- How to complete this task
Review the listing and copy each line that holds the word "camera".
=== Supplied data ===
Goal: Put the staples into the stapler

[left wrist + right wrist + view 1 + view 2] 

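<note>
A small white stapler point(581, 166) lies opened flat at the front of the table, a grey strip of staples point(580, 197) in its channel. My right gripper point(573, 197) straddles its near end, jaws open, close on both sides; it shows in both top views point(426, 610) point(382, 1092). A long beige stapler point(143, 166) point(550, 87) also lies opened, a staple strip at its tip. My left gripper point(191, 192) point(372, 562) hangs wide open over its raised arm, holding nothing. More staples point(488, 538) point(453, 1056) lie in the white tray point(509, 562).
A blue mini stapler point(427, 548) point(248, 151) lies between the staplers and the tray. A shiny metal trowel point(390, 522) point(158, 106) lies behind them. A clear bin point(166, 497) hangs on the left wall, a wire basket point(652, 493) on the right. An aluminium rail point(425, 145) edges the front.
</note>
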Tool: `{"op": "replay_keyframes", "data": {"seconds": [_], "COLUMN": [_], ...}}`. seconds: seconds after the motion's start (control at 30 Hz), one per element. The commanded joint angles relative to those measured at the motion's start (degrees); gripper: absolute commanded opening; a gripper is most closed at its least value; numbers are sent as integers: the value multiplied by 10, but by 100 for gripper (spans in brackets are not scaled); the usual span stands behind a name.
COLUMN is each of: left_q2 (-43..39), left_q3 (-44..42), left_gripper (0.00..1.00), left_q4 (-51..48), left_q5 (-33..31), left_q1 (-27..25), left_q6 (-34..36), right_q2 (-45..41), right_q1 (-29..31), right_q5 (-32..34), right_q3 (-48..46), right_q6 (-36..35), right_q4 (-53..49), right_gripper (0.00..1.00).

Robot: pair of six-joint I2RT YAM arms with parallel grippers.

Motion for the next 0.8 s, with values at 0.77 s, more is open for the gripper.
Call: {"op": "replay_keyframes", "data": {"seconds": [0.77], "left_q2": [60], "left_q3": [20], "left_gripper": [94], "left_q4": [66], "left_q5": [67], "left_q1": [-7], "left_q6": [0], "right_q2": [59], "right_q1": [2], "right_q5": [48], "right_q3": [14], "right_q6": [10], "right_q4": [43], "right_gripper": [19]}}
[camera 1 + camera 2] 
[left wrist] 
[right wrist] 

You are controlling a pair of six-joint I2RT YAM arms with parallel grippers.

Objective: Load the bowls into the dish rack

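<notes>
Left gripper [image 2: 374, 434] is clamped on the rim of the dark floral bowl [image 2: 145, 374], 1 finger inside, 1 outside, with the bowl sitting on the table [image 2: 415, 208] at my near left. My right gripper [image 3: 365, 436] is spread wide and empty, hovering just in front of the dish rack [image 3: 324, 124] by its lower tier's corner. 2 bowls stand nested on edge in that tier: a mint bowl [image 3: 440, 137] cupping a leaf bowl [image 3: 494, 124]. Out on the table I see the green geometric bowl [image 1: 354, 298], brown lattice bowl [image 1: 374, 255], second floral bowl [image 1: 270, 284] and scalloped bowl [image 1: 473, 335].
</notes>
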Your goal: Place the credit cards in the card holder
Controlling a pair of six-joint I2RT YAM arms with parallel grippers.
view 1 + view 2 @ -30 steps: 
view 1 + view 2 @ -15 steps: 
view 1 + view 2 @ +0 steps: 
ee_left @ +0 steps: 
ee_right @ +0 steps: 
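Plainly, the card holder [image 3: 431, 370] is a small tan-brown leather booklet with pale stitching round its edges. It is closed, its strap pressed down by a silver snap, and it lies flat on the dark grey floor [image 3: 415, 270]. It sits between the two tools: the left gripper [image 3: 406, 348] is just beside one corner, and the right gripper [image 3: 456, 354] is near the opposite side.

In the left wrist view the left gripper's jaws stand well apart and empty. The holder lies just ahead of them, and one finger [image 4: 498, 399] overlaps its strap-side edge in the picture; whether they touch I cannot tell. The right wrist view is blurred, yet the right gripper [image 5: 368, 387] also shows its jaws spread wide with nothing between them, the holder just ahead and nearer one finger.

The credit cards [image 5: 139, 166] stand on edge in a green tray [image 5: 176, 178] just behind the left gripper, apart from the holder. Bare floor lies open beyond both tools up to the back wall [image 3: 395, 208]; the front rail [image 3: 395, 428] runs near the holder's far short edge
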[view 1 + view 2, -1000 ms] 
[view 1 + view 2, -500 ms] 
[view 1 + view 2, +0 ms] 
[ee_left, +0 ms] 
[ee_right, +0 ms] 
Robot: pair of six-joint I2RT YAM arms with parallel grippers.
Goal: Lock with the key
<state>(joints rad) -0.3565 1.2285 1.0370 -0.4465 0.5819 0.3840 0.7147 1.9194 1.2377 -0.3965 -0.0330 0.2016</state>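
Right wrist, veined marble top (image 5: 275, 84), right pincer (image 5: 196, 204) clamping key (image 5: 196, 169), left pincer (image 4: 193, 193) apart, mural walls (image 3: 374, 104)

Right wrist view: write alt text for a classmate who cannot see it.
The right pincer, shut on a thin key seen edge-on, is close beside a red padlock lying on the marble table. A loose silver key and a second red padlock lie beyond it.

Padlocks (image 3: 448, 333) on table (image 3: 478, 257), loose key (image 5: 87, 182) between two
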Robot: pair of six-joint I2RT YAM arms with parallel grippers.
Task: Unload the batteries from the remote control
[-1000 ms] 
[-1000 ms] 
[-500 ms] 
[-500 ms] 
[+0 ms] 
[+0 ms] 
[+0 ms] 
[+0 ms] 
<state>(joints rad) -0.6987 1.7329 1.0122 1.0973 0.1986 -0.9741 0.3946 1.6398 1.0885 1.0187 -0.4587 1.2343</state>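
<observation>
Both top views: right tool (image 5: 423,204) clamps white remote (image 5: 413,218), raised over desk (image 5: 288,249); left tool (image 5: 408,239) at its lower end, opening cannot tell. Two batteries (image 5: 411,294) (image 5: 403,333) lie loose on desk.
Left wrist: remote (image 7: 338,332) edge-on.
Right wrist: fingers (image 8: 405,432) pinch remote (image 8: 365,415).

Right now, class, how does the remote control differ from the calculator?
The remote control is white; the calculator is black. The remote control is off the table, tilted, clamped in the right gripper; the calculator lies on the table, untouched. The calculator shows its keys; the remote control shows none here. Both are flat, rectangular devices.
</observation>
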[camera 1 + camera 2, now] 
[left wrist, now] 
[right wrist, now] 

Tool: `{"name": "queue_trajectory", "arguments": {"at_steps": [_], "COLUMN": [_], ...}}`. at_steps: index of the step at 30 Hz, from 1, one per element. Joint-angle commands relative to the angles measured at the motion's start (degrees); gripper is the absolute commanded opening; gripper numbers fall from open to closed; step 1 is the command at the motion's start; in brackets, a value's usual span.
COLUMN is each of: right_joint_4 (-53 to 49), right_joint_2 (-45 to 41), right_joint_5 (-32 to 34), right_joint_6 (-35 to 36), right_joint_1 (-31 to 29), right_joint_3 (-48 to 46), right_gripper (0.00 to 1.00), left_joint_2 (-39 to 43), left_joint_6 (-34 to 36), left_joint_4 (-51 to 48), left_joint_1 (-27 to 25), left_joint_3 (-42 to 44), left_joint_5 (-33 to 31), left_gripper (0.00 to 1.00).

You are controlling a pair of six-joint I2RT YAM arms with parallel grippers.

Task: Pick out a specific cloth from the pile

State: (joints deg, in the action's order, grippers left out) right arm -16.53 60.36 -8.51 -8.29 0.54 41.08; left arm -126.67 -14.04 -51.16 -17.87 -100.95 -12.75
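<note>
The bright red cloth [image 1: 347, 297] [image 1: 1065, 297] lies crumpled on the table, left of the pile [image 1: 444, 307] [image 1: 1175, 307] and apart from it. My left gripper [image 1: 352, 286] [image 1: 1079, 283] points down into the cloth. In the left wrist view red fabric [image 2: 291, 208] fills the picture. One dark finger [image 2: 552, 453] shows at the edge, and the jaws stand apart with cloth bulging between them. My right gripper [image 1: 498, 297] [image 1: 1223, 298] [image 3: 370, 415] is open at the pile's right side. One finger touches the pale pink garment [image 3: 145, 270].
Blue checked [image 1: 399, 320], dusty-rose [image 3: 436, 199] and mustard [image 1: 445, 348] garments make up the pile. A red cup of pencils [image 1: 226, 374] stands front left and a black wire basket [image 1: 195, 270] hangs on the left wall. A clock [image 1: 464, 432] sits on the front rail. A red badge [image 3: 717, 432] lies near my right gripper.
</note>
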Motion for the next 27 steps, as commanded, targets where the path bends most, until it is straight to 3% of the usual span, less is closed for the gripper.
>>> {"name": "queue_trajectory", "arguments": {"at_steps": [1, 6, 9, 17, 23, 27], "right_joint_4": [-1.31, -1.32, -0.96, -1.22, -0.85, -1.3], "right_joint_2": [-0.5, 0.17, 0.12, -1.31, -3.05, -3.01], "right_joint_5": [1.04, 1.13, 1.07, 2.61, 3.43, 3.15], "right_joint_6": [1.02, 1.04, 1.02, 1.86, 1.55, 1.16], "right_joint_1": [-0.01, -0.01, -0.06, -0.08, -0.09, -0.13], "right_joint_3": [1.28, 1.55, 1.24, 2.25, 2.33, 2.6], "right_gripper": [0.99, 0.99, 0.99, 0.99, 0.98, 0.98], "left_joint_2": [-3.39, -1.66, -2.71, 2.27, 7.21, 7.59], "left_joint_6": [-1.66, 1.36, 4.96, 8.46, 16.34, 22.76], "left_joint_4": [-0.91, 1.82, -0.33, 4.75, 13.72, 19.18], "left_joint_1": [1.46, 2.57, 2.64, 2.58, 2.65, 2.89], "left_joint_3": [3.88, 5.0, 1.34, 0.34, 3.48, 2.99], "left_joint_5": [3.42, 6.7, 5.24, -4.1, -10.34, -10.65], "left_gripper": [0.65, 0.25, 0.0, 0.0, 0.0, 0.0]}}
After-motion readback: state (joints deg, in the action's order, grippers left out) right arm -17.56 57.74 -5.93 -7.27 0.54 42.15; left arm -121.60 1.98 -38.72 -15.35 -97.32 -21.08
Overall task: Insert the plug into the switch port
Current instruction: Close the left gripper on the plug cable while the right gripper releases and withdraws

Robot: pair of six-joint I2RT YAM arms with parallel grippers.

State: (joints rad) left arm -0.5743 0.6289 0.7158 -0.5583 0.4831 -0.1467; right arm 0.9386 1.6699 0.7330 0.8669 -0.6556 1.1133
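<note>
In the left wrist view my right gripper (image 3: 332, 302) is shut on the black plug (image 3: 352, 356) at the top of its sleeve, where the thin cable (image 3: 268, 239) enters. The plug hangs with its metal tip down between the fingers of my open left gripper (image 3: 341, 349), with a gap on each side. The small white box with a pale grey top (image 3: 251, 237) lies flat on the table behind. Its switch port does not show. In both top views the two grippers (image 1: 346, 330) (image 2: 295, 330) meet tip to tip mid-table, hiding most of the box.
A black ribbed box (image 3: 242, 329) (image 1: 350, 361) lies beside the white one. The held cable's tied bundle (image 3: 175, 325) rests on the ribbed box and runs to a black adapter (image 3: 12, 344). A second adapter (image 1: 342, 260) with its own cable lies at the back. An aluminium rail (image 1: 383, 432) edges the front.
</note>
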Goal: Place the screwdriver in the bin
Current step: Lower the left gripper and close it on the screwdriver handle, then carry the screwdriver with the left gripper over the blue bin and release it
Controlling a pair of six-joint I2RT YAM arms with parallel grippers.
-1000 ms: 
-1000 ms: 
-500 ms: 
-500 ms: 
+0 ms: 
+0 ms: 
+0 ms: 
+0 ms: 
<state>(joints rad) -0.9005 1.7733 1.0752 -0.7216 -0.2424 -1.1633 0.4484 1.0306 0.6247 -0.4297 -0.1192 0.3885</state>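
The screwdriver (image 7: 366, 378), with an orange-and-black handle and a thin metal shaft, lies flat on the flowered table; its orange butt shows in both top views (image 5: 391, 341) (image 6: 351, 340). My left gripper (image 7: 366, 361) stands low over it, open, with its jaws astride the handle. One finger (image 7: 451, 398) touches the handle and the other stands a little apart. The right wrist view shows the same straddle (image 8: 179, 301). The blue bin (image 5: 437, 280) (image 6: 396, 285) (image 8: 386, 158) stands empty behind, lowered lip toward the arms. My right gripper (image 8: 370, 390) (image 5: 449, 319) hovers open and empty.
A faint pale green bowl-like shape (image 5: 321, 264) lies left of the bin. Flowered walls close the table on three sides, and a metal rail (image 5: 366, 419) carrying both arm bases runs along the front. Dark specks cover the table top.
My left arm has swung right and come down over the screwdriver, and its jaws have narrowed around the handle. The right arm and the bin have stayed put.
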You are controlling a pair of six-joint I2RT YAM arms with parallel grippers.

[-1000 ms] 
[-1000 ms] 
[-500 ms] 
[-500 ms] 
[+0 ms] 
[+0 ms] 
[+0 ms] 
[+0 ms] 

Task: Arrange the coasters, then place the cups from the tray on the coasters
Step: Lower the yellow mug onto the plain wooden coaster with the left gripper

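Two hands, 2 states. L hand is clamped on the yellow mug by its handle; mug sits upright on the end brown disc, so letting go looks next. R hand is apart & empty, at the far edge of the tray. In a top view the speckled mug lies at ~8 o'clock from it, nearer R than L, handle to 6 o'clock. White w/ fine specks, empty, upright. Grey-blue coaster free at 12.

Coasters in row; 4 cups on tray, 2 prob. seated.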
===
- Your solution
[camera 1 + camera 2] 
[camera 1 + camera 2, now] 

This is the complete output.